We got a functional hardware assisted virtualization now for Intel CPUs with HAXM.

http://blog.netbsd.org/tnf/entry/the_hardware_assisted_virtualization_challenge

I've submitted an entry for AFL+kcov(4) fuzzing for GSoC and I have a student who is evaluating this project.

http://wiki.netbsd.org/projects/project/afl_filesystem_fuzzing/

If that will be done we can reuse it as a foundation for honggfuzz too.

robertswiecki commented 5 years ago

Cool, sounds promissing!

krytarowski commented 5 years ago

We have a person working on kcov(4)-based fuzzing on top of the http://wiki.netbsd.org/projects/project/afl_filesystem_fuzzing/ project.

Initial plan is to start with AFL, but we intend to experiment with honggfuzz here.

We intend to extend our kcov(4) driver for AFL. For performance reasons a translation between kcov(4) and AFL format shall not be achieved in userspace.

Questions:

What is the preferred honggfuzz coverage format? Is it fine to use AFL style hashmap? kcov(4)-style with full track? Something else?
We are wondering whether AFL supports other coverage than PC. Whether to implement a mode for AFL_PC, AFL_CMP, AFL_DIV, etc?
Would it be useful to support a dynamic size of hashmap? In the current kcov(4) implementations some syscalls are really deep.. sync(2) can gather something like 11M entries (almost 100MB of trace in kcov(4) format).

dvyukov commented 5 years ago

Re 3. I suspect what KCOV produces is not what is stored in the hashmap. KCOV produces a trace, which can have lots of duplicates. Most fuzzers are usually interested in non-duplicated PCs. If you dedup that sync trace, you should get few thousands at most.

krytarowski commented 5 years ago

@dvyukov I see! 99,9% of calls for sync are repeated calls in VFS, mutexes.

printf(9) is like 7k entries in the kcov(4) trace.

Is syzkaller interested in deduplicated PC entries only? The NetBSD kernel is a litte bit more noisy than Linux and running with 256MB kcov(4) buffer is probably an overkill for performance.

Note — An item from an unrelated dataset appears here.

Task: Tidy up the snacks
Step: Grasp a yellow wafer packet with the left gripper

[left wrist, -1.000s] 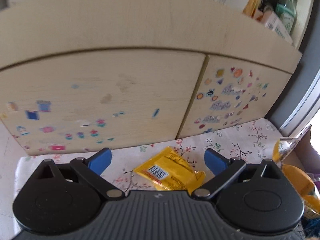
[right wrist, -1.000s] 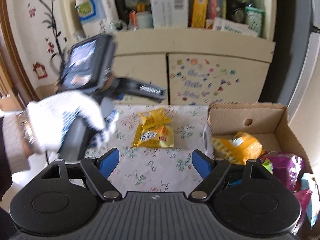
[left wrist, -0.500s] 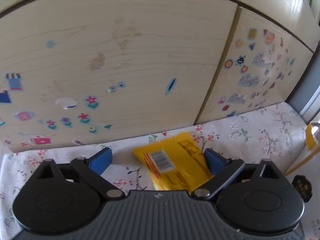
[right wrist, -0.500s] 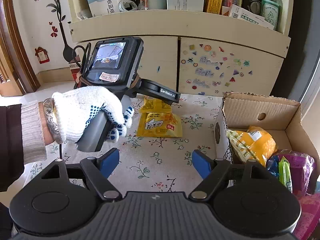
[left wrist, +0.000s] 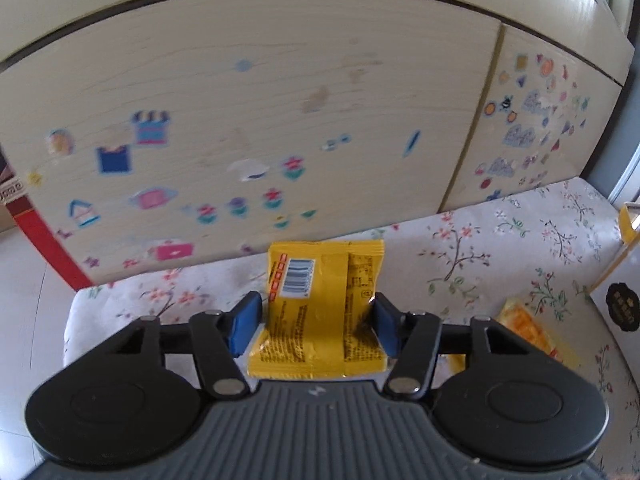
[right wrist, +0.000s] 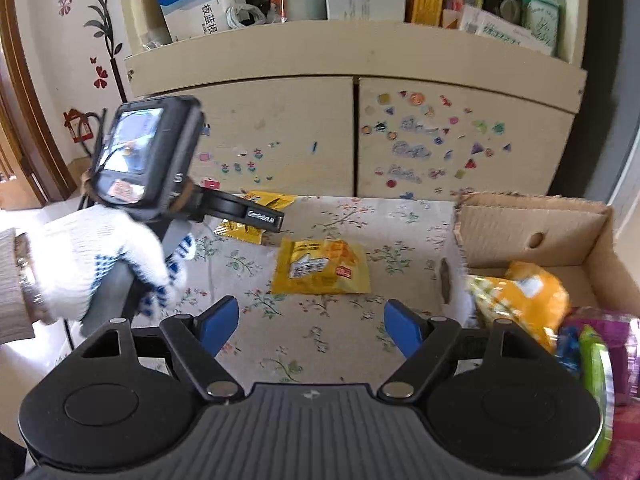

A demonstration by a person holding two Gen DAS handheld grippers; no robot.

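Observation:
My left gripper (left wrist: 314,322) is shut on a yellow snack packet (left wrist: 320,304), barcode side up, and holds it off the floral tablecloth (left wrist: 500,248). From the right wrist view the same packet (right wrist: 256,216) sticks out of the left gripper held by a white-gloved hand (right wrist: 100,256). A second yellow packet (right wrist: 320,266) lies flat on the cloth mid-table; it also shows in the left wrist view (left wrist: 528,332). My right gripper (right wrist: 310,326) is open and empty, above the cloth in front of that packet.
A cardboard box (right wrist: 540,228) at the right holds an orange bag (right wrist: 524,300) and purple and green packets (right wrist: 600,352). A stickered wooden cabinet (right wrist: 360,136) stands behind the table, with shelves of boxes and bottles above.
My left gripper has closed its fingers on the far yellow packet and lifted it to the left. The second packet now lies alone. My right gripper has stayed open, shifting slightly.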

We could optimize it on the kernel side and register only unique entries (rb tree) or almost unique ones (using a hashmap).

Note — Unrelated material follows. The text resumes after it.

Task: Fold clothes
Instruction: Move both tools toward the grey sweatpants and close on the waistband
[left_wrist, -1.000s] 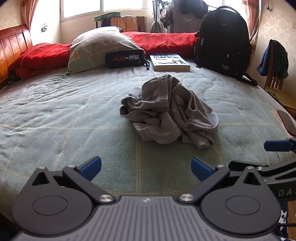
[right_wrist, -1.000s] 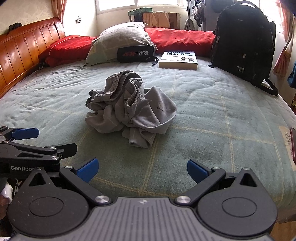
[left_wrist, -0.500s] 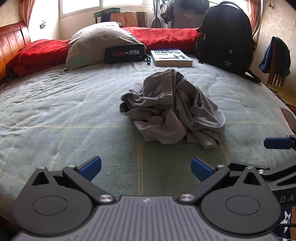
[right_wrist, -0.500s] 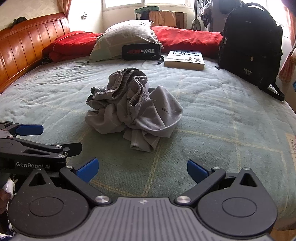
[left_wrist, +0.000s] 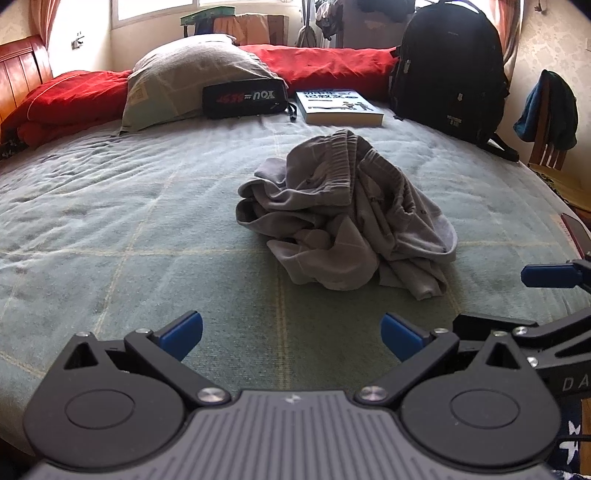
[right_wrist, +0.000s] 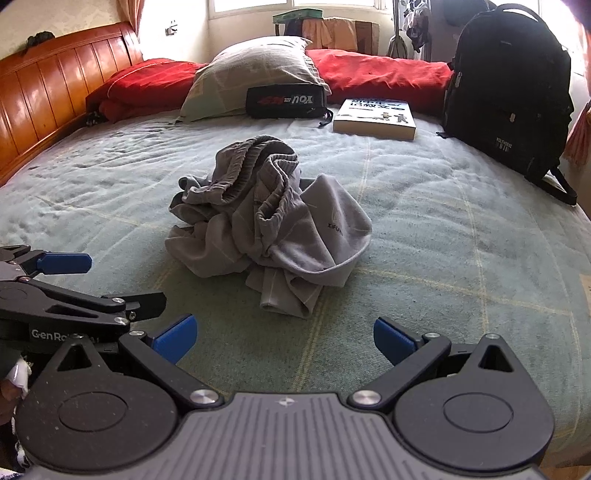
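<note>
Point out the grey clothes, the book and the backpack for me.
Grey clothes (left_wrist: 343, 218): left wrist view, middle of the crumpled heap.
Book (right_wrist: 375, 114): right wrist view, on its front cover.
Backpack (right_wrist: 506, 88): right wrist view, on its front panel.

Daylight entered through the window (left_wrist: 155, 11) behind the bed (left_wrist: 110, 206), which was overexposed to near white. Illumination on the bedding was soft, with faint shadows. Fisheye distortion bent both views, and corners darkened, perhaps from lens vignetting.
</note>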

krytarowski commented 5 years ago

CC @mgrochow who works on this (but not sure if this is his current account).

dvyukov commented 5 years ago

Interesting question. For main fuzzing syzkaller dedups the trace and is only interested in unique PC pairs at the moment. We also have some tools that can dump the trace as is, which is sometimes useful for debugging (e.g. you can figure out the exact execution path in the kernel). But there is a number of ways how coverage can be aggregated. E.g. afl counters mode counts number of hits for each PC, we do hash of 2 adjacent PCs, but it may also be useful to do hashes of longer paths. What can also be used is full stack trace, or caller-callee PC pairs. Trace is the most flexible and allows to extract different kinds of secondary data. That's why we decided to go with the trace and don't want to lose it. But having said that, we could add a special KCOV mode that does roughly what syzkaller currently does in user-space. Then this will be a pure optimization. Later we could add another special mode when/if we want to do some other aggregation, or switch back to raw trace.

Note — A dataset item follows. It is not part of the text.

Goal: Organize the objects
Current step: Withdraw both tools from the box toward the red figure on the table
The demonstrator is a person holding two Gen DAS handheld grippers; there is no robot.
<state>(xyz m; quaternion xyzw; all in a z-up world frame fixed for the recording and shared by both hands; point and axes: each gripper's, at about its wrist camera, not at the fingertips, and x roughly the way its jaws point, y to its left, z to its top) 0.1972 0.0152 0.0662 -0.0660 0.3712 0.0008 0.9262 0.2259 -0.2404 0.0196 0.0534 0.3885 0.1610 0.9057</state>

krytarowski commented 5 years ago

Thank you for your explanation.

Initially we planned to reproduce Oracle's work on AFL+KCOV [1] with a userspace translator of kcov(4) raw trace into AFL format.. but with very deep traces for millions of entries it's inefficient.

We will keep researching.

[1] https://events.static.linuxfound.org/sites/events/files/slides/AFL%20filesystem%20fuzzing%2C%20Vault%202016_0.pdf

dvyukov commented 5 years ago

The AFL-style hashtable was meant to be implemented from day one, and Quentin even mailed patches, but it was never upstreamed: https://lkml.org/lkml/2016/11/16/668

krytarowski commented 5 years ago

Important unanswered question for us is whether AFL can use !PC (namely: CMP, DIV) traces as it will allow us to make better API and design choices in kcov(4).

Even if not, then using such traces in honggfuzz is still an added value.

robertswiecki commented 5 years ago

From experience, cmp buys a lot of coverage, which otherwise must be obtained via dictionaries of magic values.

I'm uncertain about what AFL supports, AFAIK it's something like (prev_pc << 16) & (pc & 0xFFFF)), but I looked at it only a long time ago. I'm also not sure how much its author is interested in updating AFL's source code, as he changed jobs a year ago, and as far as I know he didn't updated the code since.

gotoco commented 5 years ago

Hi @dvyukov, thank you for your response.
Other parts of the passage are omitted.